Un sacré canyon de deux à trois jours à se taper tout de même. Et on n’ose même pas penser à la taille des sacs avec les parachutes, les cordes, le bivouac, etc... Il nous faut donc des canyoneurs sur le plan. On décide de contacter Emeric Baucheron de Ric à Ric. On sait qu’il a ré-équipé la voie et qu’il la sort dans la journée. On décide aussi de faire le canyon une fois à vide avant d’aller y sauter, ça nous permettra de vérifier la paroi et le posé et de découvrir le canyon pour gagner du temps quand on sera plus chargés. Nous voilà donc le soir au gîte pour la reconnaissance. Demain départ à trois heures, la journée sera longue. Il pleut sans discontinuer, ça glisse plein pot et on se met gamelle sur gamelle.

Par contre c’est beau, super beau. On passe les deux premiers cassés. Il y a déjà un saut possible dans la deuxième verticalité. Cent mètres bien clean. Par contre, arrivé en bas, c’est vraiment pas du délire pour se poser. Des blocs deux fois comme nous. On découvre "La" falaise en fin de matinée. Le trou est énorme, des cascades de partout, on voit une autre paroi qui peut se sauter sur notre droite, sous nos pieds c’est "plein gaz", ça déverse à fond au début, puis une grosse marche dans les 200 mètres et la lagune à 240 mètres.
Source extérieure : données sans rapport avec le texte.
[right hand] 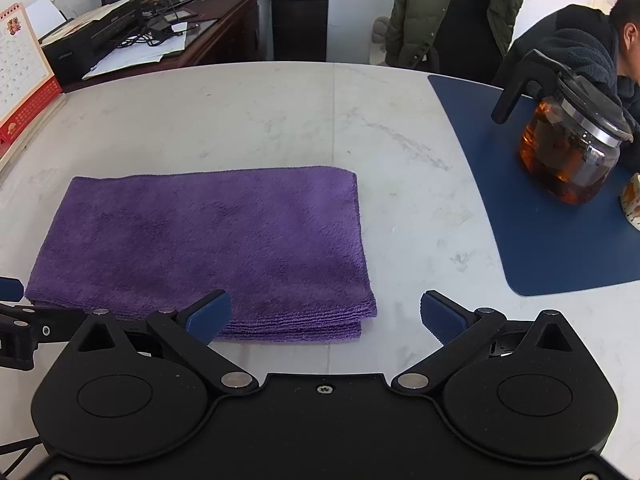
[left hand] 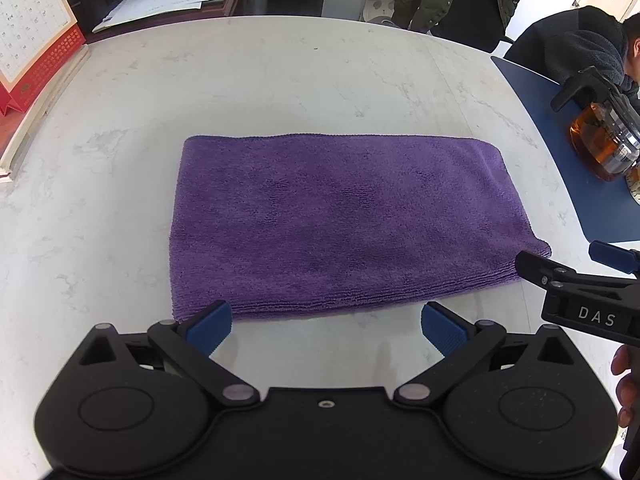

Par contre le posé pose toujours un sacré doute. La seule zone sans galet est un peu en contre-haut par rapport au fond, pas certain qu’on puisse l’atteindre. La descente en fil d’araignée ne laisse aucun doute quant à la verticalité. La zone de posé n’est pas gigantesque et plutôt touffue, mais ça ira. Si on ne l’atteint pas, la lagune nous laisse une bonne issue de secours. La sortie dans la gorge du bras de caverne est superbe. Très resserrée et aquatique au début, puis beaucoup de marche dans ces foutus galets qui glissent. On ressort à la nuit. Le saut est donc bon, le posé ça ira et le canyon bien long. Il ne va pas falloir chômer avec les parachutes en plus.

L’équipe s’agrandit un peu, Emeric emmène un de ses apprentis pour l’aider dans les manips de corde et un caméraman. Mathieu un pote canyoneur, para, médecin (ça peut toujours servir...) nous rejoint. Piaz ne pourra pas faire le canyon avec nous. Dommage, ce ne sera que partie remise. La météo est meilleure, on est un peu plus lourds, mais c’est tout à fait supportable.

"Gaaaz"

On est à l’heure en haut de la paroi. Une petite vérification du vent et on enlève notre matos canyon. Emeric met les rappels en place. On place du monde un peu partout le long de la falaise afin d’avoir le maximum d’angles de prise de vue. Tout est en place, on peut y aller. L’éternelle question se pose : "Qui saute en premier ?" J’y serais bien allé, mais j’ai caméra et appareil photo, je reste donc faire de l’image sur les sauts de Raf et Val. Raf tranche. Un petit coup d’oeil en bas, on prévient les vidéos et il part avec un gros "gaaaz" bien grave ! Val ne tarde pas à le suivre. Je laisse le dernier canyonneur en haut et y vais à mon tour.

La vision est magnifique, le cirque, la cascade, la lagune, la végétation partout, c’est du délire ! Le poser est nickel. Le temps de ramener les cordes, casser une petite croûte et on est dans le bras de caverne. C’est un peu plus sec et vraiment moins glissant.

La remontée sur Salazie sera difficile par contre avec le poids qu’on transporte. C’est peut-être aussi la difficulté qui fait le charme de ce saut. Notre revanche sur la Réunion est prise et il nous reste de superbes images dans la tête. Ah que votre automne est doux dans notre Réunion, quand même.